Stimuli were delivered using Matlab with the Psychophysics Toolbox extension (Brainard, 1997) and responses recorded in Audacity (audacity.sourceforge.net). Subjects wore a headset with electrodynamic headphones and an optical microphone (MR Confon GmbH, Magdeburg, Germany). Whole-brain functional and structural MRI data were acquired on a Siemens Avanto 1.5 Tesla scanner (Siemens AG, Erlangen, Germany) with a 12-channel birdcage head coil. A gradient-echo echo-planar imaging sequence was used for the functional scans (TR = 3 s, TE = 50 ms, flip angle = 90°, isotropic voxel size = 3 mm3, 35 axial slices, 805 Volumes; total duration = 40.3 min). A T1-weighted anatomical scan was acquired after the functional run (HiRes MP-RAGE, voxel size = 1 mm3, 160 saggital slices).
MRI data were analyzed using SPM5 (Wellcome Department of Imaging Neuroscience, London, UK) with the MarsBaR extension for region-of-interest analyses (Brett et al., 2002). Functional MRI volumes that had been acquired during the test phases were discarded. The remaining 668 fMRI volumes were re-aligned, slice-timing corrected, co-registered with the structural scan, segmented, normalized to a standard stereotactic space (Montreal Neurological Institute, MNI) on the basis of the segmentation parameters, and smoothed with an isotropic Gaussian kernel of 6 mm full-width at half-maximum. Statistical whole-brain analyses were conducted in the context of the general linear model, and included four effects of interest at the single-subject level (learnable vs inverted, each under listening and listening + feedback conditions). Event-related hemodynamic responses for each event type were modeled as a canonical hemodynamic (gamma type) response function.
We first compared the hemodynamic response elicited by listening to learnable cochlear-implant simulations to the response elicited by listening to spectrally-inverted control stimuli. A random-effects group analysis was used to compare the learnable and inverted conditions on ‘listening’ trials.
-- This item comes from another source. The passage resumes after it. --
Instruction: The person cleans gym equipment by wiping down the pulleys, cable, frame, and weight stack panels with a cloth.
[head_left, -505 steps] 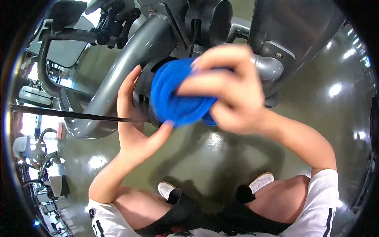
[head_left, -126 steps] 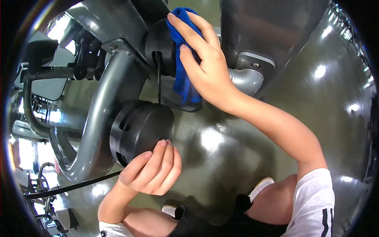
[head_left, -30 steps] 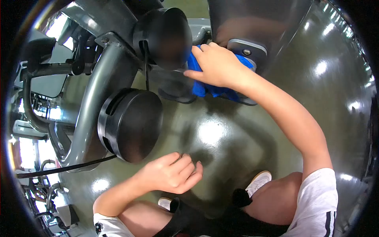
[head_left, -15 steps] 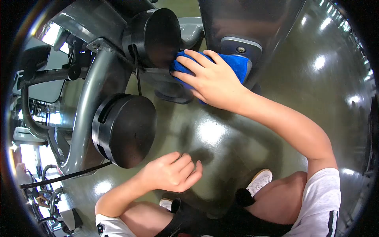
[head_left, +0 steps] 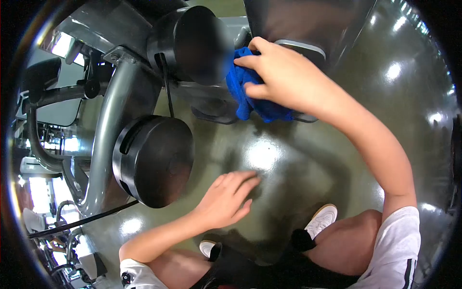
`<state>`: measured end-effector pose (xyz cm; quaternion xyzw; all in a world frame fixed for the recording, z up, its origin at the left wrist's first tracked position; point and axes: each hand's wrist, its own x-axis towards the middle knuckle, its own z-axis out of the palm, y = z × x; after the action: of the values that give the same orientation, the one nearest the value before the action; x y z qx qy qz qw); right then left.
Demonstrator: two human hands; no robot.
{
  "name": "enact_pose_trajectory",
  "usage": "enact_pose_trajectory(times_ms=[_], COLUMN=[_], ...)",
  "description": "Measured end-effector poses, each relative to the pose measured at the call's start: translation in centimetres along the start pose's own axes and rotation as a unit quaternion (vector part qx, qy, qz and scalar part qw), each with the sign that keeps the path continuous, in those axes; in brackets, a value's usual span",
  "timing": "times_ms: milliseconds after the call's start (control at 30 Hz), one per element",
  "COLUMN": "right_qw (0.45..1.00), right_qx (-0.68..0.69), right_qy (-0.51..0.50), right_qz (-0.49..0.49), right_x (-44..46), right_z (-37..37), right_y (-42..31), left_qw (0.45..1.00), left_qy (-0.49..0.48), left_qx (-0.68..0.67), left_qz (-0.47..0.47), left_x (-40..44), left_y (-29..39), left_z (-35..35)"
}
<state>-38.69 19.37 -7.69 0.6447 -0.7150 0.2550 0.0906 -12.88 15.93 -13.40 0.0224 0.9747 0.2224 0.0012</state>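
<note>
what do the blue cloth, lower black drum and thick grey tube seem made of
Blue cloth: soft matte textile, perhaps microfibre; it bunches in folds. Lower black drum: probably plastic, satin; dull sheen, slotted rim. Thick grey tube: likely painted metal, glossy; bright streaks along it.

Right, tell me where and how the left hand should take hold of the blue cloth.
Probably best to pinch the blue cloth by its loose lower folds, with the left hand coming up from below: those folds spill out beneath the right hand, which covers much of the upper part.
</note>
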Motion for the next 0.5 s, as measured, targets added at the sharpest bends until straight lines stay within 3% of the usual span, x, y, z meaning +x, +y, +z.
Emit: enact_pose_trajectory(times_ms=[67, 100, 200, 233, 300, 333, 433, 467, 500], right_qw=[0.999, 1.000, 0.997, 0.997, 0.999, 1.000, 0.999, 0.997, 0.999], right_qx=[0.017, -0.015, -0.022, -0.029, -0.021, -0.015, 0.004, 0.003, -0.005], right_qy=[-0.048, -0.022, 0.057, 0.063, 0.039, 0.007, -0.020, -0.041, 0.000], right_qz=[0.009, 0.003, -0.045, -0.042, -0.014, 0.002, 0.042, 0.062, 0.040], right_x=[0.5, 0.4, 0.3, 0.4, 0.6, 0.7, 1.0, 1.1, 1.0], right_z=[-0.1, 0.5, 2.0, 2.1, 1.5, 1.1, -0.3, -0.6, -0.2], right_y=[0.4, 0.1, 0.2, 0.2, 0.0, -0.2, -0.9, -1.0, -0.6], left_qw=[0.998, 0.983, 0.869, 0.874, 0.818, 0.821, 0.749, 0.749, 0.715], left_qy=[-0.020, 0.085, 0.336, 0.328, 0.440, 0.434, 0.401, 0.400, 0.424], left_qx=[-0.037, -0.114, -0.261, -0.257, -0.285, -0.285, -0.474, -0.474, -0.505], left_qz=[-0.057, -0.121, -0.251, -0.250, -0.238, -0.237, -0.232, -0.233, -0.234], left_x=[0.8, 1.9, 6.5, 8.0, 10.5, 11.1, 11.9, 11.6, 11.1], left_y=[-0.4, -0.8, -2.6, -3.0, -3.6, -3.6, -3.1, -3.3, -3.6], left_z=[0.9, 1.5, 2.6, 2.5, 2.0, 1.5, 0.5, 0.5, 0.2])
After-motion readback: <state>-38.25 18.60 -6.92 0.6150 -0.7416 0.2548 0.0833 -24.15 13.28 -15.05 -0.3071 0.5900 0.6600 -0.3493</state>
This included a covariate for the mean repetition test scores from each subject, averaged across the session. The statistical threshold was set at p < 0.001 at the voxel level (uncorrected for multiple comparisons) with a cluster extent threshold k = 30 voxels. This analysis revealed greater activation for learnable stimuli in the left superior temporal sulcus (STS) and the left inferior frontal gyrus (IFG; Table 2). The average percentage of signal change across the session was obtained for each condition and for each subject in the two clusters of significantly activated voxels. These regionally-averaged percentages of signal change confirmed that the overall effect of learnability was present at both sites, both in the trials where participants initially listened to a stimulus and in the trials where they received simultaneous written feedback during stimulus presentation (Fig. 3).
Behavioral data collected over five test blocks indicated that participants improved significantly in the identification of words within sentences in the learnable condition, albeit with considerable variability of scores over time (Fig. 4). While nearly all participants repeated fewer than ten percent of keywords correctly in the first test phase, some improved considerably (by more than 60%) over the course of the experiment, while others barely improved at all (by less than 5%). The neural correlates of this variability were investigated as follows: Voxels showing inter-individual variation in the effect of learnability were defined by masking inclusively (at a height threshold of p < 0.001) the effect of overall learnability and the effect of a covariate coding the improved intelligibility over the course of the experiment for each subject (calculated as the difference between the first and last test phase). This revealed an area on the inferior frontal gyrus in which the neural learnability effect, that is, the difference between the responses to the learnable and inverted conditions, correlated significantly with individual participants' behavioral learning scores. From these voxels, regionally-averaged percentages of signal change were obtained as an index of effect size in each condition for each subject (Fig. 5).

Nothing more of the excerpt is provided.